YOUR ASSIGNMENT:
Extract the full listing below without altering a single character.
====== SUPPLIED MATERIAL
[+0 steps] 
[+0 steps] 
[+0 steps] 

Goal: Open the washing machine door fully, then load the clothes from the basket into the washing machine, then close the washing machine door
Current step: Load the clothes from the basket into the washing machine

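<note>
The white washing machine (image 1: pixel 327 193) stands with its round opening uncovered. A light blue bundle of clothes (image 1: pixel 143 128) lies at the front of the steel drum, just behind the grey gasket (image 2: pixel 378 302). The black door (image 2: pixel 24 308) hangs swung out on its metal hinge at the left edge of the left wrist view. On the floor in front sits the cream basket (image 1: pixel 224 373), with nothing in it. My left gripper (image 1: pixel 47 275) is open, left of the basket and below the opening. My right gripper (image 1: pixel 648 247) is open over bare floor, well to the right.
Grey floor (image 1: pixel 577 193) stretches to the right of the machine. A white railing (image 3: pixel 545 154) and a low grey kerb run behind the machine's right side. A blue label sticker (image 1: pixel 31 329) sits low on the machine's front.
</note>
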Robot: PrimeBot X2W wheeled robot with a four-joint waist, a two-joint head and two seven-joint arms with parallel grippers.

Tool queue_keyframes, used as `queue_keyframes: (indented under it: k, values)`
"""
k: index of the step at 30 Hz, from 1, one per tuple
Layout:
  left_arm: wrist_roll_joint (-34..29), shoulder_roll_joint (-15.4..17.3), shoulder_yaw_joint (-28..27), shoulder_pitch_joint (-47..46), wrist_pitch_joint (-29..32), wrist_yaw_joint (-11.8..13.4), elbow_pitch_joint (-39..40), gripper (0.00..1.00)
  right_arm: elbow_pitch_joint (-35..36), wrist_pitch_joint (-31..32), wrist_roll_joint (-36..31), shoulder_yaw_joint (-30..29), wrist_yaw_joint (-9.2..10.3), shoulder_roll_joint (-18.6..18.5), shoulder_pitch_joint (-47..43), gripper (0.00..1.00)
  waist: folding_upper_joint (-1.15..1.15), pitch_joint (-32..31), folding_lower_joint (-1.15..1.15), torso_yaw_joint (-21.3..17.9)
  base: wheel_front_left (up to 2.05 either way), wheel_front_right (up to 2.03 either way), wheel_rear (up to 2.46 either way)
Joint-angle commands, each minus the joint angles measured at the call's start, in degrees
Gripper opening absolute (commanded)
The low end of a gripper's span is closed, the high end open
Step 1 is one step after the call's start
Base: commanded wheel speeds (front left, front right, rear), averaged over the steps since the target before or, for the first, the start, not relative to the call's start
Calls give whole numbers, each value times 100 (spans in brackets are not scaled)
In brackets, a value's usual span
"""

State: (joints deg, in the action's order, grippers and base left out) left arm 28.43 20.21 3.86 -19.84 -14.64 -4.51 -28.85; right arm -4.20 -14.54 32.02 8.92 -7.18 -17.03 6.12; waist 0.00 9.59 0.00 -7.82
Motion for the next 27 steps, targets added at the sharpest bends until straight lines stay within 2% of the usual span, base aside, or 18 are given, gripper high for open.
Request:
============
RESPONSE TO THIS EXERCISE:
[+0 steps] 
[+0 steps] 
[+0 steps] 

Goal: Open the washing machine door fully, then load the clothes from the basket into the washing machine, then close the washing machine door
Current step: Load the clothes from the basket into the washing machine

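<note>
The white washing machine (image 1: pixel 327 193) stands with its round opening uncovered. A light blue bundle of clothes (image 1: pixel 143 128) lies at the front of the steel drum, just behind the grey gasket (image 2: pixel 378 302). The black door (image 2: pixel 24 308) hangs swung out on its metal hinge at the left edge of the left wrist view. On the floor in front sits the cream basket (image 1: pixel 224 373), with nothing in it. My left gripper (image 1: pixel 47 275) is open, left of the basket and below the opening. My right gripper (image 1: pixel 648 247) is open over bare floor, well to the right.
Grey floor (image 1: pixel 577 193) stretches to the right of the machine. A white railing (image 3: pixel 545 154) and a low grey kerb run behind the machine's right side. A blue label sticker (image 1: pixel 31 329) sits low on the machine's front.
</note>
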Robot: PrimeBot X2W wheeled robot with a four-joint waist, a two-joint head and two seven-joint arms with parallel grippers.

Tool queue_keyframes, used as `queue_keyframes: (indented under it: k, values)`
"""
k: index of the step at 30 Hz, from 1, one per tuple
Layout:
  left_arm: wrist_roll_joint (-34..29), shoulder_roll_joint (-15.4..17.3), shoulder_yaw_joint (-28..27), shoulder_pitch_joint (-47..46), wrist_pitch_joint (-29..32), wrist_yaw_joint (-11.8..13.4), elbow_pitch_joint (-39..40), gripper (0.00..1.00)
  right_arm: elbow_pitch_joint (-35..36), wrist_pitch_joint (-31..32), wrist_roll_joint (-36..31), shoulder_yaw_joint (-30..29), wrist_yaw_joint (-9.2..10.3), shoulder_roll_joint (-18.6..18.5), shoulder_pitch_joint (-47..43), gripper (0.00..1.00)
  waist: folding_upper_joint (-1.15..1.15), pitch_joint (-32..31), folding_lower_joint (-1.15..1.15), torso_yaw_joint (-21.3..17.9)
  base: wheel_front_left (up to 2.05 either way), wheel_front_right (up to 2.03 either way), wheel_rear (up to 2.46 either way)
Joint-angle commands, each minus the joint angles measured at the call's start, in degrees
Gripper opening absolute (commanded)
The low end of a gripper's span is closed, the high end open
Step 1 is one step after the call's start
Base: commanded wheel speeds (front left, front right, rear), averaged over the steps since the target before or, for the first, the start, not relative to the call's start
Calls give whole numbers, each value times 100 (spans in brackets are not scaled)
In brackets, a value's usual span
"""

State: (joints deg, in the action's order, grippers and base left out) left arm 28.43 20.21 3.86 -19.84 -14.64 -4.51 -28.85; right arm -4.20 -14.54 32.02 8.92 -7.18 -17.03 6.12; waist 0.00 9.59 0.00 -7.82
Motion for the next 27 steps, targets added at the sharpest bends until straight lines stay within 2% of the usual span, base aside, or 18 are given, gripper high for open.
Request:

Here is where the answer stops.